Return the count of lines in the records that include the string "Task", and nothing besides it.

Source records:
****************************************

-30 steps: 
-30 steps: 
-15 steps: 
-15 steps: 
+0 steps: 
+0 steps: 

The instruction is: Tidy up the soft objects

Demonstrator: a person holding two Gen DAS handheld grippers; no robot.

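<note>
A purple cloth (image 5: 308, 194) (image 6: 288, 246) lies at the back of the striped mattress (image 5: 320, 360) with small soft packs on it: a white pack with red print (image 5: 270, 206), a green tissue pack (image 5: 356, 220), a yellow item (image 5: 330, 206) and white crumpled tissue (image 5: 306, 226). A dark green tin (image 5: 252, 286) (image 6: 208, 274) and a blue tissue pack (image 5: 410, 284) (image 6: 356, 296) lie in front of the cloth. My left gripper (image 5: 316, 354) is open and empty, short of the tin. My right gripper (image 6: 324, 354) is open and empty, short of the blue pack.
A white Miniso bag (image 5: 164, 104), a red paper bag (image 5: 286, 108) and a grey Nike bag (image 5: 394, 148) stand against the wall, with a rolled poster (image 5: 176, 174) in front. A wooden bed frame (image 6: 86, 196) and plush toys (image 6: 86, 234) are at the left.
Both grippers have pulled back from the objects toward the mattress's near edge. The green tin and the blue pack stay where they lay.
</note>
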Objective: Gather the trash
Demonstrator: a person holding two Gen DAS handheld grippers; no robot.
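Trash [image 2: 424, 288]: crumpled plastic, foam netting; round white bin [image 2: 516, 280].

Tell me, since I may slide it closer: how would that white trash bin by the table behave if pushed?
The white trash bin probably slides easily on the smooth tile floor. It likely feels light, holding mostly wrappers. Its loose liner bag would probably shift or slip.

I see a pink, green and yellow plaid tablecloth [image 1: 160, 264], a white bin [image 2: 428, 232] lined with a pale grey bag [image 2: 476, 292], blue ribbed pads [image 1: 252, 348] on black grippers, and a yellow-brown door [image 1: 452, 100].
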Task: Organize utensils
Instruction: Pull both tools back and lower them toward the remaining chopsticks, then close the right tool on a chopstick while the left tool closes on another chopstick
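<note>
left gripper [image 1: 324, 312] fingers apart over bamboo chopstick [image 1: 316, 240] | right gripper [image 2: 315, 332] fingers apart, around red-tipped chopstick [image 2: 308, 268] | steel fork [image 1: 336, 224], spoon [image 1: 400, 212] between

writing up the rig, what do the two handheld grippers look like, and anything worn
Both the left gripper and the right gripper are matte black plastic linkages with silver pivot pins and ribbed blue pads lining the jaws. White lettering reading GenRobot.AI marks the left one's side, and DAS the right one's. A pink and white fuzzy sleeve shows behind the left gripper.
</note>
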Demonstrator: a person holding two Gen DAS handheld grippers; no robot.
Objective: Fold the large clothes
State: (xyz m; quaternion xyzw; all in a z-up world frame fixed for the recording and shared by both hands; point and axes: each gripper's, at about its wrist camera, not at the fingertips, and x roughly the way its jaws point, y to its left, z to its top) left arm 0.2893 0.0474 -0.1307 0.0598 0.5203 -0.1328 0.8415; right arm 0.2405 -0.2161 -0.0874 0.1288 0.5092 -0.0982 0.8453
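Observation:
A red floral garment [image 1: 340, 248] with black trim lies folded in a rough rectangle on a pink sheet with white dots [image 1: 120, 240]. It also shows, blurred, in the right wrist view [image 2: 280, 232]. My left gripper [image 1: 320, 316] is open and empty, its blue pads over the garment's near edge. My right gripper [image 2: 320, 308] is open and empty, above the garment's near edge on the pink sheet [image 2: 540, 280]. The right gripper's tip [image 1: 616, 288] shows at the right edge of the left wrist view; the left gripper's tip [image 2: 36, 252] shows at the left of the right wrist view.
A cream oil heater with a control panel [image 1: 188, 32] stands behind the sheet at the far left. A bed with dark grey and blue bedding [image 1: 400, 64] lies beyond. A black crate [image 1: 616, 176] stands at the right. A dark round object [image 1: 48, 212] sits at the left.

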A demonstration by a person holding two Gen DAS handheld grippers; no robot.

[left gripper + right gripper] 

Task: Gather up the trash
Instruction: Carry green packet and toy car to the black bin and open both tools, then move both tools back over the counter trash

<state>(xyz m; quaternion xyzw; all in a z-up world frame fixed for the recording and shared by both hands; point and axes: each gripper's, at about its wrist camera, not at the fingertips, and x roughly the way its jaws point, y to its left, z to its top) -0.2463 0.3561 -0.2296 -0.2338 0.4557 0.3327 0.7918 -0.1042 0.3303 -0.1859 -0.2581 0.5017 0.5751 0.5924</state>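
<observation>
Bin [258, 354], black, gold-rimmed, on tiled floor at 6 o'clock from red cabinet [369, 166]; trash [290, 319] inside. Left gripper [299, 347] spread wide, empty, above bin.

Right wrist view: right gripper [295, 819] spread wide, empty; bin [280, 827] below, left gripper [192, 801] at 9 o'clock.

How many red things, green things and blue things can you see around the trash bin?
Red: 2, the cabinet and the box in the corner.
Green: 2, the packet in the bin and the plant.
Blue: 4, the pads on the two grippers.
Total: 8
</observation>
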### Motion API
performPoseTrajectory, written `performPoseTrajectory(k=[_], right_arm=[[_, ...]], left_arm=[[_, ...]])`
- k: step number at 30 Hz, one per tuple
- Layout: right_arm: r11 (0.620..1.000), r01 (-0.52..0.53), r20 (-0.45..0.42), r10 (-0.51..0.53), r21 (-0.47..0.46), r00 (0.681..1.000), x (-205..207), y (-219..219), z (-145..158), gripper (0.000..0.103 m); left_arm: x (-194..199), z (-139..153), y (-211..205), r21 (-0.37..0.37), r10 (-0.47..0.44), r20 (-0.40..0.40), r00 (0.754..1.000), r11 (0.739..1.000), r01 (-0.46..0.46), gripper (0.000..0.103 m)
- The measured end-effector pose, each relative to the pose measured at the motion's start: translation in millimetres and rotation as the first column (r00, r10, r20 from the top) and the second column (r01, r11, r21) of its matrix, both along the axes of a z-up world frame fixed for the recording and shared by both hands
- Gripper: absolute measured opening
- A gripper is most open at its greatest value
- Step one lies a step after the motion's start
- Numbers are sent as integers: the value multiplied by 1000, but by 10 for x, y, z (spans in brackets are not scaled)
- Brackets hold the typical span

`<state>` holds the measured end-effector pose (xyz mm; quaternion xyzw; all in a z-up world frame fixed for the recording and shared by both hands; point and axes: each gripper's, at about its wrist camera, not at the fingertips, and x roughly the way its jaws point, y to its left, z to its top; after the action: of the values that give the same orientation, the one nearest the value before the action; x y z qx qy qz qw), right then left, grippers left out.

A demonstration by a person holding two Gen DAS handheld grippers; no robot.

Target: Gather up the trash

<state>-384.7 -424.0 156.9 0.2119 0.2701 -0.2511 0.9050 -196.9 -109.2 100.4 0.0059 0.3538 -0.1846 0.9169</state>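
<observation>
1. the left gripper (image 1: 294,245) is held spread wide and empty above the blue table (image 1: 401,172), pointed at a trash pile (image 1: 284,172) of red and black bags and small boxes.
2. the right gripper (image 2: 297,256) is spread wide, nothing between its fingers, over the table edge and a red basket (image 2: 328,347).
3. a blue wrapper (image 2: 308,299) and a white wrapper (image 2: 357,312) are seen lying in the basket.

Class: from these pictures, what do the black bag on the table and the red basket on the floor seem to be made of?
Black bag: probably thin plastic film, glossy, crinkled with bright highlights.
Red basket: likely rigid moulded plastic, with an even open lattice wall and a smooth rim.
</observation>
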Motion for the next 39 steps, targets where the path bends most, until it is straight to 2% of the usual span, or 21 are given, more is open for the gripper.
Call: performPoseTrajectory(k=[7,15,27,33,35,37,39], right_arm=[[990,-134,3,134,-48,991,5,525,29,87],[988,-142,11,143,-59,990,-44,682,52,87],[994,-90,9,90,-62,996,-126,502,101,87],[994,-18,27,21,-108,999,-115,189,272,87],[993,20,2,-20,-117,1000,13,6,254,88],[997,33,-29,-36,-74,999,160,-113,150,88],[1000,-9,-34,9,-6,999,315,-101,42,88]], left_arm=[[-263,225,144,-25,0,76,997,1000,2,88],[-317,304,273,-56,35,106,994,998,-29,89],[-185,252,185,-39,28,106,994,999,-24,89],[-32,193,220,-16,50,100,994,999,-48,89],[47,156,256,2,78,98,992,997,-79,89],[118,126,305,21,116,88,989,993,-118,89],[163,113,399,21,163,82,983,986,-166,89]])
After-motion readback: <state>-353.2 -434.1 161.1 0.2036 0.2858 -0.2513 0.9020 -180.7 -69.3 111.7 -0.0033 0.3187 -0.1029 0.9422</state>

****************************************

## YOUR SOLUTION
2